Factorials also appear in combinations: the number of ways to choose r items from n without regard to order is n! / (r! × (n−r)!). This formula, called the binomial coefficient or 'n choose r,' is written C(n, r) and relies entirely on factorials.
Beyond counting, factorials appear in Taylor series expansions: the series for eˣ is 1 + x + x²/2! + x³/3! + …, where each term is divided by a factorial. The same structure appears in the series for sin x, cos x, and many other fundamental functions.
Why 0! equals 1
The assignment 0! = 1 seems arbitrary at first but is mathematically necessary for consistency. The most intuitive justification: 0! counts the number of ways to arrange zero objects.

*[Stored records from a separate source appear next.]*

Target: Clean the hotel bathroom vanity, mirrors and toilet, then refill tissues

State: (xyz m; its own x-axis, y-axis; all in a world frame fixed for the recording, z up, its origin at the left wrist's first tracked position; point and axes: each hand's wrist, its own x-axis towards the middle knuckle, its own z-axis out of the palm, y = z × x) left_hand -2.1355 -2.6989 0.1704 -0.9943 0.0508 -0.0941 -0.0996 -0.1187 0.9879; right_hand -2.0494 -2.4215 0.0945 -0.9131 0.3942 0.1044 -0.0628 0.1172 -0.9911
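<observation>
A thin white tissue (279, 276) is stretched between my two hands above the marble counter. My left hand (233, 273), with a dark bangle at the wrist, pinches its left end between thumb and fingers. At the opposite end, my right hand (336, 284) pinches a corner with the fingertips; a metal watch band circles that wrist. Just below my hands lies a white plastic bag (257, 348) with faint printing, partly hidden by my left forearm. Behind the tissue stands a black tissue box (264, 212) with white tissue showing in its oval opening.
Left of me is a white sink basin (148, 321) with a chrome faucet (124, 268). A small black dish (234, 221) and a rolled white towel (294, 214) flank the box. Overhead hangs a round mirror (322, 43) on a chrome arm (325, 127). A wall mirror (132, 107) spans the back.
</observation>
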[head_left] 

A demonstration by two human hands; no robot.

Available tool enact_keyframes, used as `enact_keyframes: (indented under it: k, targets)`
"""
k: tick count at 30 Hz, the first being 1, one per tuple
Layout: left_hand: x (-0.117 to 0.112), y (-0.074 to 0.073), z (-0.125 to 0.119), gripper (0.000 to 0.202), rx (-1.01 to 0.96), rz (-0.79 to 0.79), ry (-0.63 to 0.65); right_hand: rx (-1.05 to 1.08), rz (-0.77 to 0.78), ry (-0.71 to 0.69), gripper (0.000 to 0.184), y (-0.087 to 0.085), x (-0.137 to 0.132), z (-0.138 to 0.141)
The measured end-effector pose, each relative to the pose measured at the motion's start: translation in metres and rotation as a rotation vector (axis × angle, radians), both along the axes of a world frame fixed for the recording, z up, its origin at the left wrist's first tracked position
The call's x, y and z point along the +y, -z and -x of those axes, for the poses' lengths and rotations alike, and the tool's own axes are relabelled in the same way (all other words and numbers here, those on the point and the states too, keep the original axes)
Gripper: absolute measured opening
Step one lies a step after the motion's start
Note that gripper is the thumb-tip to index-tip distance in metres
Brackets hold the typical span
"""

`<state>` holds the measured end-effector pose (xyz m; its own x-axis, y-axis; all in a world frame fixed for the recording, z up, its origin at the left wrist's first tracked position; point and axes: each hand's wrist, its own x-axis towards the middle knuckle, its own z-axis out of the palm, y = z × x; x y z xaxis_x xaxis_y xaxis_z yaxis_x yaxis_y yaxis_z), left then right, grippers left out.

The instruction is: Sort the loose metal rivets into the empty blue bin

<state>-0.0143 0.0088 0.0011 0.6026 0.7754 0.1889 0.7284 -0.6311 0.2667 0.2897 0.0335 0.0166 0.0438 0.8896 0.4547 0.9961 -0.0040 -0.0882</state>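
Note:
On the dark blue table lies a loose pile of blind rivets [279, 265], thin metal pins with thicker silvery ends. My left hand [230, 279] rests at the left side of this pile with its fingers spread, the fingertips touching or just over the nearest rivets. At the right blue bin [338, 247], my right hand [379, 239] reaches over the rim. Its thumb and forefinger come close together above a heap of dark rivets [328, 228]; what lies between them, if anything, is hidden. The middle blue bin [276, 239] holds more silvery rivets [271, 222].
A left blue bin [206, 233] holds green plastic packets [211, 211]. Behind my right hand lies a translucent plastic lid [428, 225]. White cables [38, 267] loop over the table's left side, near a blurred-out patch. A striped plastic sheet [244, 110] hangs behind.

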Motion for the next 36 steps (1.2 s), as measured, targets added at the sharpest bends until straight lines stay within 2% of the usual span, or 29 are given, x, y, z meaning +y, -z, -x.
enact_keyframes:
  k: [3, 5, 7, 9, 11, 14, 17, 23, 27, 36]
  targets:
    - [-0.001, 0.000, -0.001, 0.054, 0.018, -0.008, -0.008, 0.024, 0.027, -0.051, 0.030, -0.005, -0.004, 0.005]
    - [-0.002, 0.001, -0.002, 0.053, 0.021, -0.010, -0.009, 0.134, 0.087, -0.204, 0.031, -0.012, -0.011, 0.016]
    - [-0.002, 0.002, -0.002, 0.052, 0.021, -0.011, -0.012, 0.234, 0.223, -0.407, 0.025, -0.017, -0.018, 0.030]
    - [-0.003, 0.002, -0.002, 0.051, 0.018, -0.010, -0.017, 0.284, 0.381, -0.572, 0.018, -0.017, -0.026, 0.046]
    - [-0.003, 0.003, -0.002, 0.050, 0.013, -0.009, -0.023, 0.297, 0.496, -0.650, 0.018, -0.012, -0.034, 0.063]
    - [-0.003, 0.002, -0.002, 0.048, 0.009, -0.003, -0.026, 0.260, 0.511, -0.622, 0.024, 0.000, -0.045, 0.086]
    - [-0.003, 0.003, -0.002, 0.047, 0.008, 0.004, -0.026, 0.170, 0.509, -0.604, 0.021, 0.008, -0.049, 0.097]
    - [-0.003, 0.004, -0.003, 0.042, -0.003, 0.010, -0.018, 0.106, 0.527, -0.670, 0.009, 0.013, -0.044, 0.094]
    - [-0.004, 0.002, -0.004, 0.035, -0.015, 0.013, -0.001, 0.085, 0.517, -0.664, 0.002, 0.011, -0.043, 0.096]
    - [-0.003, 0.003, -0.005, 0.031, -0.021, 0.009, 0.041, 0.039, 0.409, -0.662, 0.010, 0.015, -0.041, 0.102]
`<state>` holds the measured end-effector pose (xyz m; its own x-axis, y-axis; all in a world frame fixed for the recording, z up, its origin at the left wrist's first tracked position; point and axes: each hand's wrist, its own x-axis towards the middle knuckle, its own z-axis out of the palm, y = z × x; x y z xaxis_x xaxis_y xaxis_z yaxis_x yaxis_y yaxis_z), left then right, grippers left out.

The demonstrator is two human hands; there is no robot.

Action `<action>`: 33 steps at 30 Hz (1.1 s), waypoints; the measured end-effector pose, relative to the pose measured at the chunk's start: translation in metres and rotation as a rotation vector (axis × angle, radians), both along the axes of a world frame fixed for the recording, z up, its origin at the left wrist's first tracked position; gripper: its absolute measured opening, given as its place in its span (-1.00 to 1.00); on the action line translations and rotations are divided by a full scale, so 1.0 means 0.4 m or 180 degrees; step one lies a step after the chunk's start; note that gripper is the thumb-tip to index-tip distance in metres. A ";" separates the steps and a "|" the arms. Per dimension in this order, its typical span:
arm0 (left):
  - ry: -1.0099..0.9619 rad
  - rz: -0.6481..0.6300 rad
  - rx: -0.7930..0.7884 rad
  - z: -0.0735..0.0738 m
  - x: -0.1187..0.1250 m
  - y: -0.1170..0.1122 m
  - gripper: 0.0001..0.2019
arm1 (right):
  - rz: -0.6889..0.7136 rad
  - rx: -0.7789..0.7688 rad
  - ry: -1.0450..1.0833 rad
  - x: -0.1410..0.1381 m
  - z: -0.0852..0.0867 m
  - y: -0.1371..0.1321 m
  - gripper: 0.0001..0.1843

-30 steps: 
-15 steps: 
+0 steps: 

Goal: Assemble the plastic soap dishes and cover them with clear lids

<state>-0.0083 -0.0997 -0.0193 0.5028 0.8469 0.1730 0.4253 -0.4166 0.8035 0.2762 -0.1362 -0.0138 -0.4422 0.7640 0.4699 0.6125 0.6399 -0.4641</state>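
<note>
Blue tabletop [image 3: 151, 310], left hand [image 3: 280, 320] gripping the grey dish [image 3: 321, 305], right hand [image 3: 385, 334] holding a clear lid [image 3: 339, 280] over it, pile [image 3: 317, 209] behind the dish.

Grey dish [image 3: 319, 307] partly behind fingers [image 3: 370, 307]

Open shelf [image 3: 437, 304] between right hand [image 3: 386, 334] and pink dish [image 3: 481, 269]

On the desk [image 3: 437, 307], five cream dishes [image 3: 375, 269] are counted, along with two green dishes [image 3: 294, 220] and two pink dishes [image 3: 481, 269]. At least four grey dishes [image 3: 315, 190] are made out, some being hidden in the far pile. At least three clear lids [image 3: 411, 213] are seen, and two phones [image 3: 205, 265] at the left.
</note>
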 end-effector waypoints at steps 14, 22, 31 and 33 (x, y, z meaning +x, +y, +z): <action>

There is exactly one way to do nothing — the empty arrangement — so 0! = 1.
A more algebraic justification uses the recurrence relation: n! = n × (n−1)!. If we set n = 1, we get 1! = 1 × 0!, so 0! must equal 1! / 1 = 1. Without this definition, combinatorial formulas like C(n, 0) = n!/(0!×n!) would be undefined, but we know C(n, 0) = 1 (there is exactly one way to choose nothing from n items).
The gamma function extends factorials to non-integers: Γ(n) = (n−1)! for positive integers, and Γ(½) = √π. This generalization is used in statistics, physics, and complex analysis.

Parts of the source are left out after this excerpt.